Therefore, the goal of this review was to critically analyze the status of sample preparation to determine PPCPs in an all-water matrix. Each step of sample preparation, including all analytical variants (conventional and innovative methods) used to detect these contaminants were considered. Furthermore, each sample preparation method was critically analyzed, highlighting advantages and disadvantages. This review performs an examination of all studies published from January 2018 to May 2020. The search was conducted on the database Scopus (Elsevier), with two different inputs: “extraction pharmaceutical environmental”/“extraction personal care products environmental” and “extraction pharmaceutical water”/“extraction personal care products water”. More than one thousand one hundred works have been viewed.
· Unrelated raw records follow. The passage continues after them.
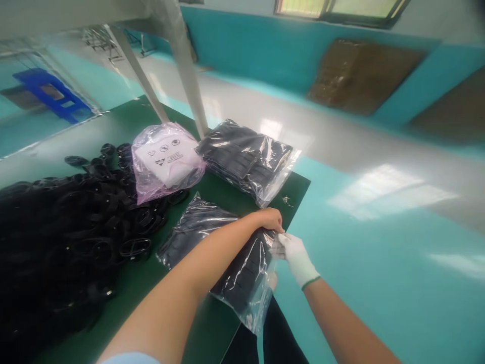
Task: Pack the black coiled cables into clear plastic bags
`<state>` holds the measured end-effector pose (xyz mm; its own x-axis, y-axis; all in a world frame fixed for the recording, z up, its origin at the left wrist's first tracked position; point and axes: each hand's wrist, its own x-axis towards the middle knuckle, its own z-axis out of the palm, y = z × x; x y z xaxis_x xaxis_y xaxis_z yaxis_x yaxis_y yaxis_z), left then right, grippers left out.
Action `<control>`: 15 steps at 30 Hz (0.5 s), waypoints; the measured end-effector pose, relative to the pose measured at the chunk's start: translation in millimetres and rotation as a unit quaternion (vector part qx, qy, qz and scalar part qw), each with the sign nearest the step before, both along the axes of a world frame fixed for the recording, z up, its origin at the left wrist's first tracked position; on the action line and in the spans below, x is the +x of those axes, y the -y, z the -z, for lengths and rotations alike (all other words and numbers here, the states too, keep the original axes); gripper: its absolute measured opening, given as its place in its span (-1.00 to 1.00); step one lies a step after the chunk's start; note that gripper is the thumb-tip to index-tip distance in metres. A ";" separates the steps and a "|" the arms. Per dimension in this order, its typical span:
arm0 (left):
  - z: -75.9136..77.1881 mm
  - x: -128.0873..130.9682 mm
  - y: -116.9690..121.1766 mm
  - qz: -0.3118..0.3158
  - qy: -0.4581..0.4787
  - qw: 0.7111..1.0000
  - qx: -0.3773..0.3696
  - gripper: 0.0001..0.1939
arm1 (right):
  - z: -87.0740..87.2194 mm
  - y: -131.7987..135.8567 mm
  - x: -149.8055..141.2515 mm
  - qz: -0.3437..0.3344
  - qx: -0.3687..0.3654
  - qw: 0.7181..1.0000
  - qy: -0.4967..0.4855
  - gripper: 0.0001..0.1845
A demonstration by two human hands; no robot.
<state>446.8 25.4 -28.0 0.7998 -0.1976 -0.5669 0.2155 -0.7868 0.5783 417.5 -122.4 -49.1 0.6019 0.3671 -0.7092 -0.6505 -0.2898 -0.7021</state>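
A clear plastic bag (242,273) filled with flat black items lies at the corner of the green table. My bare left hand (270,219) is closed at the bag's upper right edge, its fingers pinching the plastic. Right beside it, my right hand (293,252), in a white glove with a green cuff, grips the same edge with fingers pressed together. The bag's lower right end juts past the table edge. My left forearm crosses over the bag and hides part of it.
A second clear bag of black items (246,156) lies behind, near a table post (189,76). Left of it is a pinkish bag holding white printed packets (170,159). Black loop-shaped parts (87,222) are heaped on the left of the green table (151,283).
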 end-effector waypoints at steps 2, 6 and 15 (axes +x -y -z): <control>-0.6 1.2 0.8 -0.012 0.000 1.000 0.016 -0.77 | -2.0 -1.7 -0.5 -0.002 -0.007 1.000 -0.002 -0.74; -4.3 -0.1 2.0 -0.026 -0.007 0.999 0.018 -0.77 | -2.0 -0.2 -3.4 -0.006 -0.011 1.000 -0.010 -0.76; 0.7 0.8 -4.2 -0.022 0.003 1.000 -0.021 -0.84 | -1.1 1.1 -7.8 0.018 0.017 0.999 -0.022 -0.74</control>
<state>447.6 29.5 -28.7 0.8110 -0.1862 -0.5545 0.2455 -0.7521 0.6116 409.6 -123.5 -48.0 0.5844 0.3704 -0.7220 -0.6901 -0.2413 -0.6823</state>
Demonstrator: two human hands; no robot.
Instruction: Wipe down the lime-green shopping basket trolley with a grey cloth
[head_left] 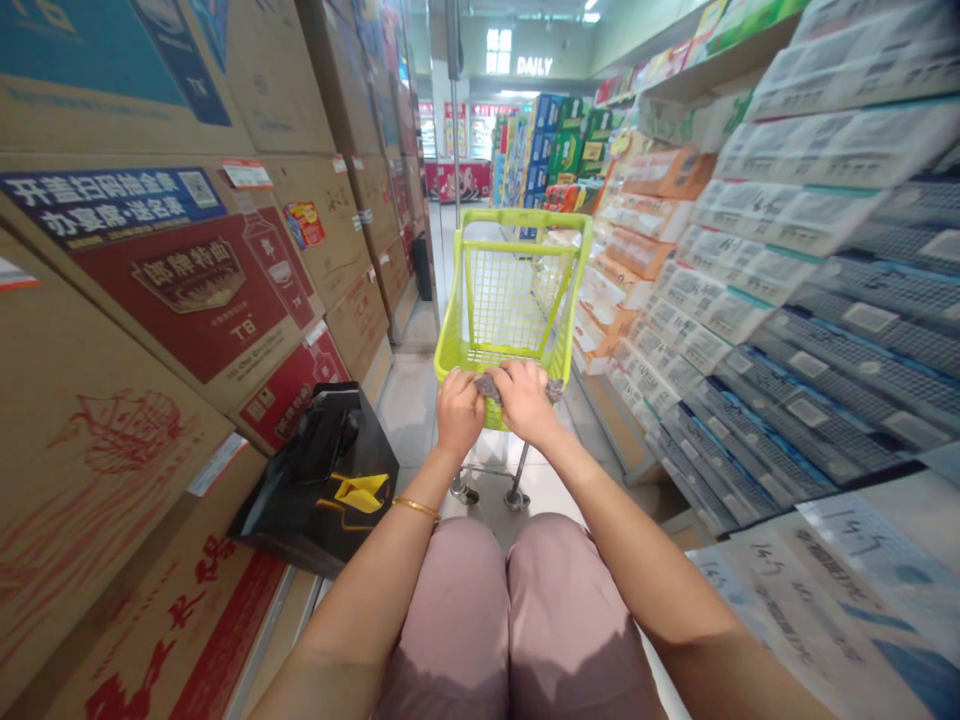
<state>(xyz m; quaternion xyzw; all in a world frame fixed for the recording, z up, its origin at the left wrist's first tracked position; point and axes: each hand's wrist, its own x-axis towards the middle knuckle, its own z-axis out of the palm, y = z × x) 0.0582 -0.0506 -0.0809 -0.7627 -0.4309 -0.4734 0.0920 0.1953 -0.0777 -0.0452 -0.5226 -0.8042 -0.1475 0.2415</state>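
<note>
A lime-green shopping cart (577, 290) with a mesh basket stands in front of my knees, its casters on the tiled floor. My left hand (460, 408) is closed round the left part of the cart's near rim. Beside it, my right hand (523, 398) is closed over a crumpled grey-brown cloth (553, 390), pressing it on the same rim. Some of the cloth pokes out on both sides of the right hand. My palms and the rim beneath them are hidden.
Stacked cardboard cartons (300, 250) line the left side, with a black gift bag (330, 480) standing against them. On the right, shelves hold clear-wrapped packs (750, 270) and dark blue packs (825, 370). A thin metal post (455, 130) rises beyond the cart. Colourful boxes (566, 140) stand farther down the aisle.
</note>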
The selection criteria to choose the studies were based on (i) the presence at least of 10 PPCPs to include attractive multiresidue methods; and (ii) water compartmentation, in all variants (wastewater, rivers, irrigation channels, lakes, drinking water, seas, urban storms, swimming pools and thermal water), was chosen. In addition, some reviews outside the interval of time were also chosen.

2. Extraction and Clean-Up of PPCPs in Water

PPCPs are organic compounds, and traditionally this type of compound has been extracted by solid-phase extraction (SPE). This technique was commercialized in the late 1970s and rapidly replaced the liquid-liquid extraction that was previously used [31]. Table 1 and Figure 1 show the analytical methods applied to extract PPCPs in water. The most common were still based on SPE in all possible variants (cartridge, disk, offline, online, etc.). The classic SPE process (cartridges offline) was used in 71.3% of the studies, the online version was employed in the determination in 9.2%, and disks were utilized instead of cartridges in 3.2%.
Only 16% of the studies use other types of methods, such as direct injection, dispersive liquid-liquid extraction (DLLME) (based on liquid-liquid extraction), polyether sulfone microextraction (PES) or buckypaper devices. It is important to note here that many of the methods classified as “other” are based on the basic principles of SPE, but using new phases or formats.

2.1. SPE

This technique involved the use of a small amount of sorbent (commonly hundreds of mg) in a cartridge or syringe barrel. After activation of the sorbent, a water sample of hundreds of mL was passed through the sorbent, which retained the analytes of interest (in this case PPCPs) whereas the water was discarded. Then, the analytes retained in the sorbent were eluted using a few mL of organic solvent. This technique has some advantages, such as the minor investment in reagent and materials, and rapidity.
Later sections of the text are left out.